Well, not quite. The voting rules are such that two Nos causes a vote to
fail.
This, and pretty much only this, will ensure that the card holder
really is who he claims to be, in real life, as seen by the
government and courts. Thus, before EV, I assumed that the above is
performed for the $100/year certs.
Really? There's no way any CA could make money doing this at $100 a cert.
Nonsense. Sorry, that's just CA margin-improving nonsense.
It's not. You can't do the sort of checks you are suggesting for $100.
First, they make $100 (per year, per cert) for that action (once, per
customer). And it's $1000 now with EV.
You said above you were talking about all certs, not just EV.
As I said, exactly this is offered as service in Germany for 10 Eur,
one-time fee. If they can make a site visit, they can also look at a
personal ID card and check a signature. My grocery store does it! What
gives?
Germany is not the rest of the world.
Surely you can see the massive differences between the grocery store
situation and the cert situation? They are not even vaguely comparable.

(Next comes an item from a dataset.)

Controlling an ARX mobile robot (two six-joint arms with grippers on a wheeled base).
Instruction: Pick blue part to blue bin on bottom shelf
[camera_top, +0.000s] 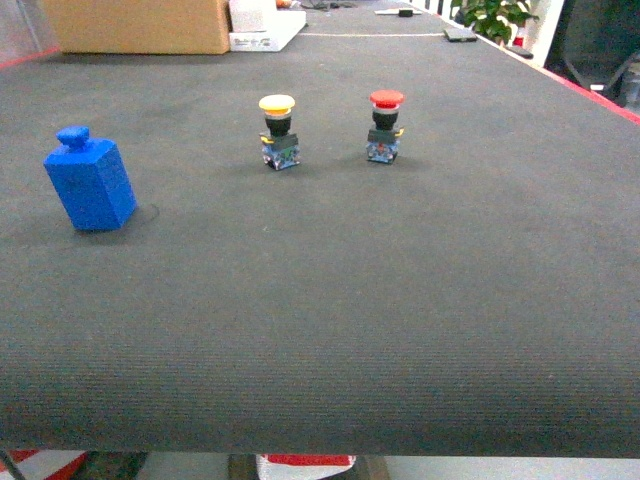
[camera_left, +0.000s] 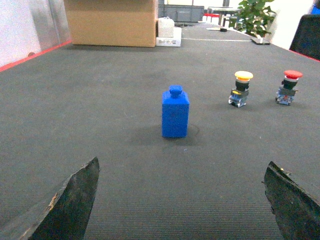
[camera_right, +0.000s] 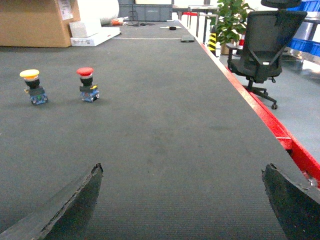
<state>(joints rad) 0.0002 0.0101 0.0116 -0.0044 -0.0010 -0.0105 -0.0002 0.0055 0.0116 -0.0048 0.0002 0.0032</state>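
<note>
The blue part (camera_top: 90, 181), a blue block with a small knob on top, stands upright on the dark mat at the left. In the left wrist view the blue part (camera_left: 175, 113) is straight ahead, well beyond my left gripper (camera_left: 182, 170), which is open and holds nothing. My right gripper (camera_right: 182, 170) is open too, over bare mat, far from the part. Neither gripper shows in the head view. The blue bin and the bottom shelf are out of view.
A yellow push button (camera_top: 279, 130) and a red push button (camera_top: 385, 126) stand mid-table. A cardboard box (camera_top: 135, 25) sits at the back left. The table's red right edge (camera_right: 270, 120) borders the floor, where an office chair (camera_right: 262, 45) stands.
</note>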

You are present at your grocery store, you are making a one-time
purchase of a small amount of goods, and you can give them an ID card. I
want to get a cert from Verisign. Do I have to go round their building
in Mountain View to present my ID? And when I've done that, they still
have to check I'm the same Gervase Markham who owns the domain I'm
asking for a cert for.
I'm not saying that there shouldn't necessarily be tighter checks on the
applicant; I am, however, saying that it's a far more complicated
problem than you seem to think.
In the US, there are networks of companies which will do site visits
and this sort of verification for you, but in other countries, there
aren't. Such a visit would cost several hundred dollars to have
performed.
Nobody's forcing them to have a flat world-wide fee. In fact, lots of
things will be different in many countries, out of necessity, even with
EV as-is.
Indeed, no one is forcing them to have a flat fee. Although if they
aren't flat, some people (not me) may consider it discriminatory.
Anyway, I point this out merely for information. It's not cheap to get
site visits done.
Their legal business name? Or their "trading as" name? Or the real
name of the person at the company who made the application?
I don't know. I'd say the legal business name - "trading as" would be a
different field.
But then you'd have certs with O fields with names no-one had ever heard
of. If you go to what you think is Sony's site, and it says "Sonii
Corporation" (one possible official romanisation of their Japanese
name), that would make you really suspicious, wouldn't it? It should.
That's exactly the sort of thing phishers do, after all - have a name
that's similar but not quite the same.
I mention this merely to show that it's not an easy problem to solve.